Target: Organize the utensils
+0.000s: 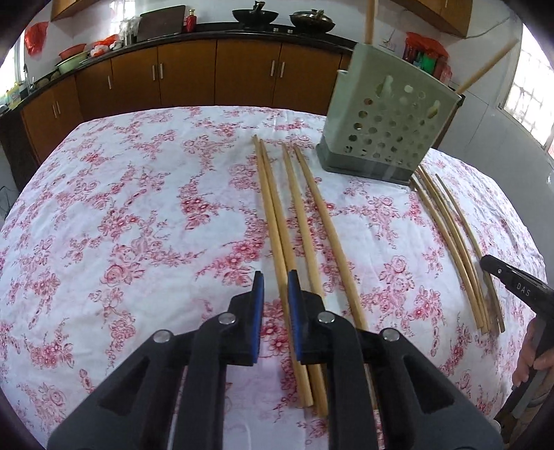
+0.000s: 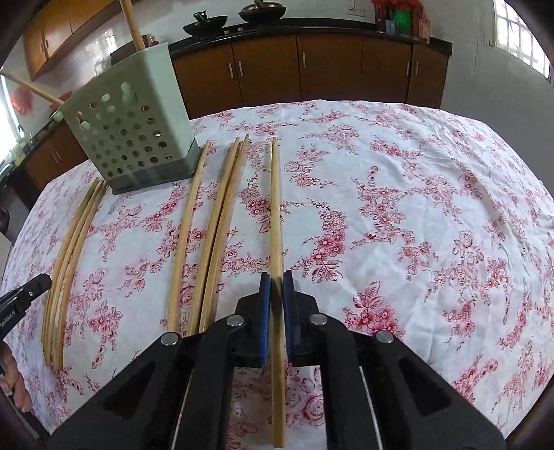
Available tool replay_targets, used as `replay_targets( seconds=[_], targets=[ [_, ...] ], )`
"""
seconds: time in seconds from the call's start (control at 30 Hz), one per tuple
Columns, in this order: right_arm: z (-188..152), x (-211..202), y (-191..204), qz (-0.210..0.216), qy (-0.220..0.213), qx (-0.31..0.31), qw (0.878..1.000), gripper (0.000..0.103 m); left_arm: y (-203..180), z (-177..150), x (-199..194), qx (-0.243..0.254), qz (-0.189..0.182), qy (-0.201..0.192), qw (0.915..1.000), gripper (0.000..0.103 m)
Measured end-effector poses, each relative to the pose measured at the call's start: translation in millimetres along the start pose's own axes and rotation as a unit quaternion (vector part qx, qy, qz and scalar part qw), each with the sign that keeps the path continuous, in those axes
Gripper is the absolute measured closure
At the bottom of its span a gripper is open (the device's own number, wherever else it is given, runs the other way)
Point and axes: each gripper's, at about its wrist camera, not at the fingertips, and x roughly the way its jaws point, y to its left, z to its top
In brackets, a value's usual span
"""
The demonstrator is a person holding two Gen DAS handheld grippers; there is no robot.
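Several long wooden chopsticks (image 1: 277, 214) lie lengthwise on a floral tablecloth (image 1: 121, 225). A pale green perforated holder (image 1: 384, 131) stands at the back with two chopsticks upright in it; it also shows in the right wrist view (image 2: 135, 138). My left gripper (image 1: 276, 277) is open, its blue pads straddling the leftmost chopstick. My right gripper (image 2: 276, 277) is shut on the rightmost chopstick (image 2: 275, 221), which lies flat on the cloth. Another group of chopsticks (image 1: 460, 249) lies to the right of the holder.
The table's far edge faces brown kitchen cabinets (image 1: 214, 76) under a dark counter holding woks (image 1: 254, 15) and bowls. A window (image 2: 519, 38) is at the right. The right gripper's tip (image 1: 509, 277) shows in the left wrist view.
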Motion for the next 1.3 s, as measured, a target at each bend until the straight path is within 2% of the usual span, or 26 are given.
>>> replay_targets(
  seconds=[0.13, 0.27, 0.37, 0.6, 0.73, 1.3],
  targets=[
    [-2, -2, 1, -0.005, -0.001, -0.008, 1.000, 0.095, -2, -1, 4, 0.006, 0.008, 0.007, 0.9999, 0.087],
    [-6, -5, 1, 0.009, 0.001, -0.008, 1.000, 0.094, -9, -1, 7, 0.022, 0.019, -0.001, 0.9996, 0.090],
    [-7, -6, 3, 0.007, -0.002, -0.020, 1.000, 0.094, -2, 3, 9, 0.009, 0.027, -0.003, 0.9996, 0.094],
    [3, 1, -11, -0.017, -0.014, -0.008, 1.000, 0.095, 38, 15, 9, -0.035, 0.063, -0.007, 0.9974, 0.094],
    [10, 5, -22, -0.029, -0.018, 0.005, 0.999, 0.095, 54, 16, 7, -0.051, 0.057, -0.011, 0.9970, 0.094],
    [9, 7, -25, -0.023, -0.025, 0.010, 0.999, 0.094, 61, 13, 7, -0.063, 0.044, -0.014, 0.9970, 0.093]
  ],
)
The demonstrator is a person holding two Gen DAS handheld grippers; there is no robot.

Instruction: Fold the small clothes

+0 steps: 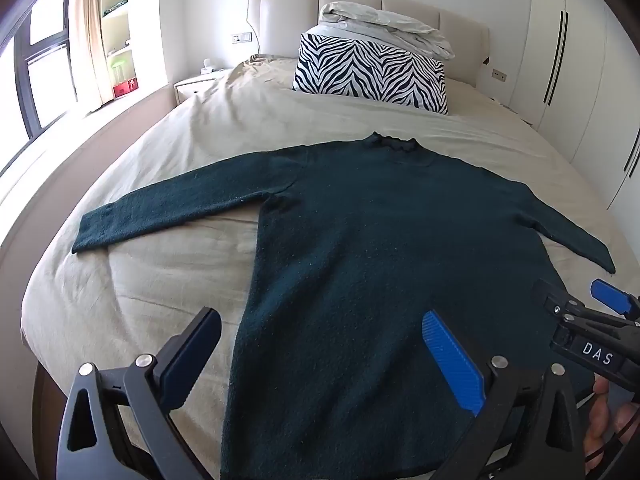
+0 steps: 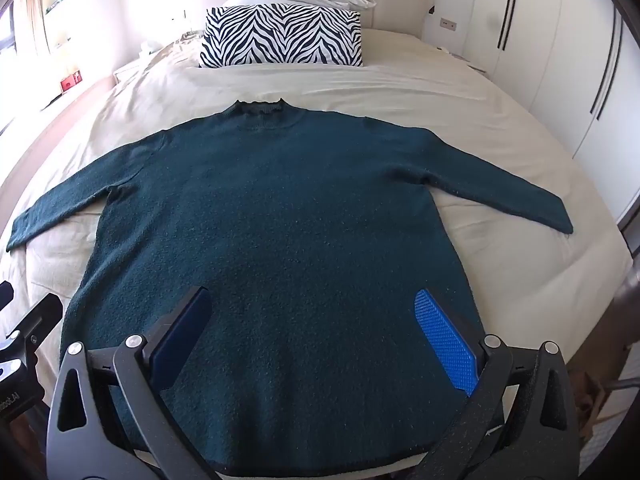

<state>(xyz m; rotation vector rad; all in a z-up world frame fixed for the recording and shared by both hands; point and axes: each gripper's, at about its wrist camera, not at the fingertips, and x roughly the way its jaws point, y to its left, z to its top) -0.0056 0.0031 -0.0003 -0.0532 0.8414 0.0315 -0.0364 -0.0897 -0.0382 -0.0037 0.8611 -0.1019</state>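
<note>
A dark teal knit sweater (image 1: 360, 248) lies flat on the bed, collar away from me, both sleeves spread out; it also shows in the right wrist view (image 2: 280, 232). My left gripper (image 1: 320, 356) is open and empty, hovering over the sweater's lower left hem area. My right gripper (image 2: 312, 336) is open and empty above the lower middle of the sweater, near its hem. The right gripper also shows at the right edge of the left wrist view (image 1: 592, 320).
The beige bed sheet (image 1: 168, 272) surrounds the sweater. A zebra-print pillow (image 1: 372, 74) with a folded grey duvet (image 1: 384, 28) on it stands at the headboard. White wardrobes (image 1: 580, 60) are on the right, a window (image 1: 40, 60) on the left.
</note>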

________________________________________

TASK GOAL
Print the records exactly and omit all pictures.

SOLUTION TO THIS TASK
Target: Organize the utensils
+0.000s: 
+0.000s: 
Available tool replay_targets, used as `replay_targets( seconds=[_], targets=[ [_, ...] ], )`
"""
seconds: time in seconds from the call's start (control at 30 Hz), one per tuple
Columns, in this order: right_arm: z (-188..152), x (-211..202), y (-191..204), qz (-0.210..0.216), qy (-0.220..0.213), qx (-0.31..0.31), qw (0.878..1.000), gripper (0.000..0.103 m); left_arm: y (-203..180), z (-177..150), x (-199..194), qx (-0.243..0.254), qz (-0.189..0.182), qy (-0.201..0.192), qw (0.915..1.000), gripper (0.000..0.103 m)
Measured end-effector poses, each relative to the pose measured at the call's start: translation in millimetres along the start pose's own axes and rotation as a unit quaternion (vector part qx, qy, qz and scalar part qw), each with the sign that keeps the path continuous, in those axes
Gripper is the absolute measured closure
At the bottom of its span a gripper is open (the device's own number, wherever else it is given, runs the other way)
Point and axes: each gripper's, at about its wrist camera, not at the fingertips, and x roughly the way its jaws point, y to its left, z to its top
In brackets, a value's usual span
"""
The demonstrator is a person holding two Gen DAS handheld grippers; there is no robot.
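Several long wooden chopsticks (image 1: 277, 214) lie lengthwise on a floral tablecloth (image 1: 121, 225). A pale green perforated holder (image 1: 384, 131) stands at the back with two chopsticks upright in it; it also shows in the right wrist view (image 2: 135, 138). My left gripper (image 1: 276, 277) is open, its blue pads straddling the leftmost chopstick. My right gripper (image 2: 276, 277) is shut on the rightmost chopstick (image 2: 275, 221), which lies flat on the cloth. Another group of chopsticks (image 1: 460, 249) lies to the right of the holder.
The table's far edge faces brown kitchen cabinets (image 1: 214, 76) under a dark counter holding woks (image 1: 254, 15) and bowls. A window (image 2: 519, 38) is at the right. The right gripper's tip (image 1: 509, 277) shows in the left wrist view.
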Motion for the next 1.3 s, as measured, a target at each bend until the straight path is within 2% of the usual span, or 26 are given.
>>> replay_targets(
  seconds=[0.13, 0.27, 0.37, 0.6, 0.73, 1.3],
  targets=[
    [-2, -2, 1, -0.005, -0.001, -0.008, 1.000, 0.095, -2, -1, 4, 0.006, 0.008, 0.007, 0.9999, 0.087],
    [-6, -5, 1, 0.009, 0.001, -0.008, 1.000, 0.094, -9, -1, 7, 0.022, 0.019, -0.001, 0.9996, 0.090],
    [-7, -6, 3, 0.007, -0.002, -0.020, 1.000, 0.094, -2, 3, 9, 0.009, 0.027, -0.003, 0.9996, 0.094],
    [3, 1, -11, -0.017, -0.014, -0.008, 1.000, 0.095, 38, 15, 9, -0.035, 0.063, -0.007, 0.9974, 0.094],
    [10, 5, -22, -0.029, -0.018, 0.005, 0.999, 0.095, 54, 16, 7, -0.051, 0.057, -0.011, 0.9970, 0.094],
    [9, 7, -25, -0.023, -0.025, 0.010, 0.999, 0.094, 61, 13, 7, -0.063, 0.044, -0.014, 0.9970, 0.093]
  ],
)
The demonstrator is a person holding two Gen DAS handheld grippers; there is no robot.

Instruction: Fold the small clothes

+0 steps: 
+0 steps: 

<state>(xyz m; rotation vector rad; all in a z-up world frame fixed for the recording and shared by both hands; point and axes: each gripper's, at about its wrist camera, not at the fingertips, and x roughly the way its jaws point, y to its left, z to its top) -0.0056 0.0031 -0.0003 -0.0532 0.8414 0.0315 -0.0364 -0.0897 -0.0382 -0.0037 0.8611 -0.1019</state>
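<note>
A dark teal knit sweater (image 1: 360, 248) lies flat on the bed, collar away from me, both sleeves spread out; it also shows in the right wrist view (image 2: 280, 232). My left gripper (image 1: 320, 356) is open and empty, hovering over the sweater's lower left hem area. My right gripper (image 2: 312, 336) is open and empty above the lower middle of the sweater, near its hem. The right gripper also shows at the right edge of the left wrist view (image 1: 592, 320).
The beige bed sheet (image 1: 168, 272) surrounds the sweater. A zebra-print pillow (image 1: 372, 74) with a folded grey duvet (image 1: 384, 28) on it stands at the headboard. White wardrobes (image 1: 580, 60) are on the right, a window (image 1: 40, 60) on the left.
</note>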

No more output is needed.